Как это часто бывает, возвышенное здесь соседствовало со смешным: нельзя без улыбки читать те строки, в которых Картер, став на время специалистом по демонтированию, бранит тех, кто некогда собирал эти ящики. Отдавая должное великолепному мастерству умельцев, которые изготовили и аккуратнейшим образом пометили все детали, проставив на них номера и условные знаки, он осуждает тех, кто собирал ящики уже непосредственно в гробнице: монтаж велся, очевидно, в спешке и совершенно безответственно — отдельные части перепутаны и неверно установлены; дверцы, например, открывались на запад, а не на восток, а гроб был установлен так, что покойник лежал обращенный к востоку, а не к западу. «Эту ошибку им еще можно простить… другие же — указывали на явную неряшливость. Отдельные части были скреплены с риском повредить их позолоченные украшения. Глубокие следы от ударов какого-то тяжелого инструмента вроде молотка и по сей день видны на позолоте, кое-где отбиты части облицовки; мусор, оставшийся после работы, например древесные стружки, так и не был убран».
Наконец 3 февраля, после того как последний ящик был вынесен на поверхность, исследователи увидели саркофаг во всем его великолепии — высеченный из цельной желтой кварцитовой глыбы, в 2,75 метра длиной, полтора метра шириной и полтора метра высотой. Сверху он был прикрыт гранитной плитой.
В тот день, когда лебедки со скрипом начали поднимать эту плиту, вес которой составлял около полутора тонн, в гробнице снова собралось множество видных деятелей. «Когда плита начала подниматься, наступила мертвая тишина. В первый момент всех охватило разочарование: ничего, кроме просмоленных полотняных бинтов. Но когда бинты были размотаны, все увидели мертвого фараона».
Впрочем, это не совсем так. Они увидели не фараона, а его скульптурный портрет из золота, изображавший фараона в очень юном возрасте. Золото ослепительно блестело; скульптура выглядела так, как будто ее только что принесли из мастерской. Голова и руки были вылеплены объемно, тело же дано в плоскостном рельефе. В скрещенных руках фараон держал знаки царского достоинства: жезл и инкрустированное синим фаянсом опахало. Лицо было сделано из чистого золота, глаза из арагонита и обсидиана, брови и веки из стекла цвета лазурита. Это лицо напоминало в своей неподвижности маску, и в то же время оно было словно живое.
Огромное впечатление на Картера и на всех присутствующих произвел трогательный скромный венок — последнее прости любимому супругу от молодой вдовы.
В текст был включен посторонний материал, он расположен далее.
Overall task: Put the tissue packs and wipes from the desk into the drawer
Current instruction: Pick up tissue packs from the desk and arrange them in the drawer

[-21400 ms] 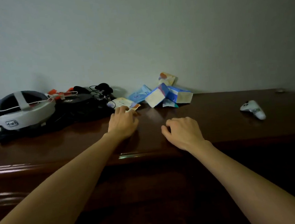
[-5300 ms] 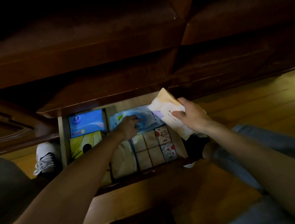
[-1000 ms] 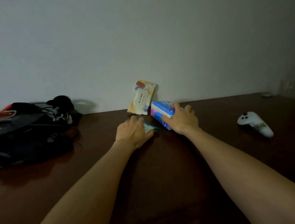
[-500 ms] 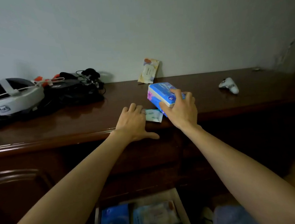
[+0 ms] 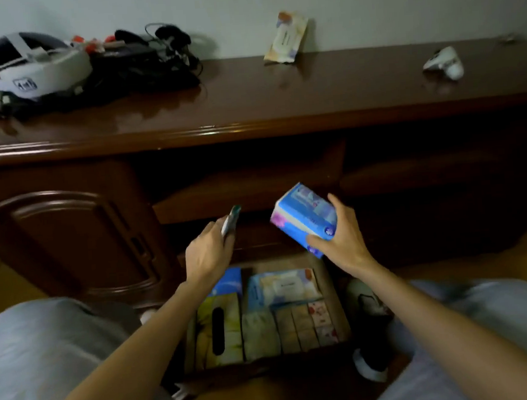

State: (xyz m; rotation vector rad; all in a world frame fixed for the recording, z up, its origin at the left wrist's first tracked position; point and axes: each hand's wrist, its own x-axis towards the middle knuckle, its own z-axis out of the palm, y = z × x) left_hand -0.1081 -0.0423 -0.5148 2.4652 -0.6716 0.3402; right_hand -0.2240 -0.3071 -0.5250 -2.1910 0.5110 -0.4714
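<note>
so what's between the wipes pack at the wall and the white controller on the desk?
Nothing: head view shows bare desktop between wipes pack and controller.

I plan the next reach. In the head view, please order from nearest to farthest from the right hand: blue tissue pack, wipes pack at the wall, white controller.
1. blue tissue pack, in the right hand.
2. wipes pack, leaning on the wall, up left.
3. white controller, far right of the desk.

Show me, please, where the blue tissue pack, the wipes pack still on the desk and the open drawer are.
blue tissue pack [image 5: 304, 214]: head view, its blue top face.
wipes pack [image 5: 285, 38]: head view, middle of its front.
drawer [image 5: 334, 292]: head view, its right wall.
</note>
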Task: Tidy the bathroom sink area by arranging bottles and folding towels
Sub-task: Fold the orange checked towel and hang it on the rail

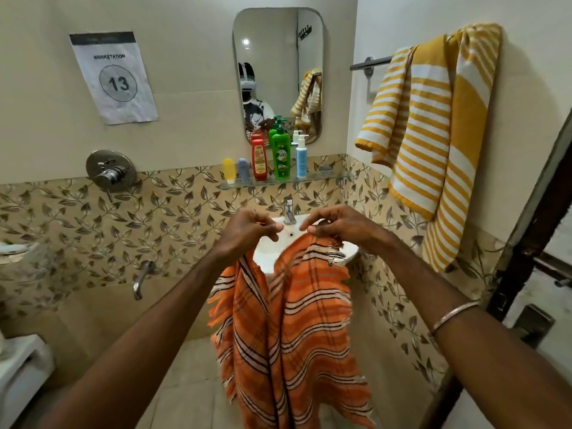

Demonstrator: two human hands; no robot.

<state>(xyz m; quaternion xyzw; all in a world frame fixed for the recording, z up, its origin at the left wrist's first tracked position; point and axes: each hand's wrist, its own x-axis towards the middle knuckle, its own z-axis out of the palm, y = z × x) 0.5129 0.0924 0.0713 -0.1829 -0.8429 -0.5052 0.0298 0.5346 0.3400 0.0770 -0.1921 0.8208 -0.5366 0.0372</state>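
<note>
My left hand (247,232) and right hand (339,226) pinch the fringed orange striped cotton towel (291,329) by its top edge; it hangs at frame centre.

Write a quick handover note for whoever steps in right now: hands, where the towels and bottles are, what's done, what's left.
Left hand and right hand: each pinches a top corner of the orange striped towel, which hangs unfolded in front of the sink.
Yellow striped towel: draped loosely over the wall rail.
Bottles: five standing in a row on the glass shelf.
Done: bottles look arranged.
Left: fold the orange towel; the yellow one probably needs straightening.
</note>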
Вся царская роскошь, блеск золота и великолепие похоронного убранства меркнет перед этим увядшим букетом, не потерявшим, однако, еще окончательно своей естественной окраски. Цветы эти лучше, чем что-либо другое, свидетельствуют о мимолетности тысячелетий. А когда зимой 1925/26 года Картер вновь спустился в гробницу, чтобы вскрыть гроб, он записал: «И вновь овладело нами ощущение таинственности, благоговение перед давно минувшими, но все еще могущественными тайными силами, витающими над гробницей».
Эти слова не следует считать данью сентиментальности, в них нашли свое выражение чисто человеческие чувства. Приятно сознавать, что строгому исследователю не были чужды благородные душевные порывы.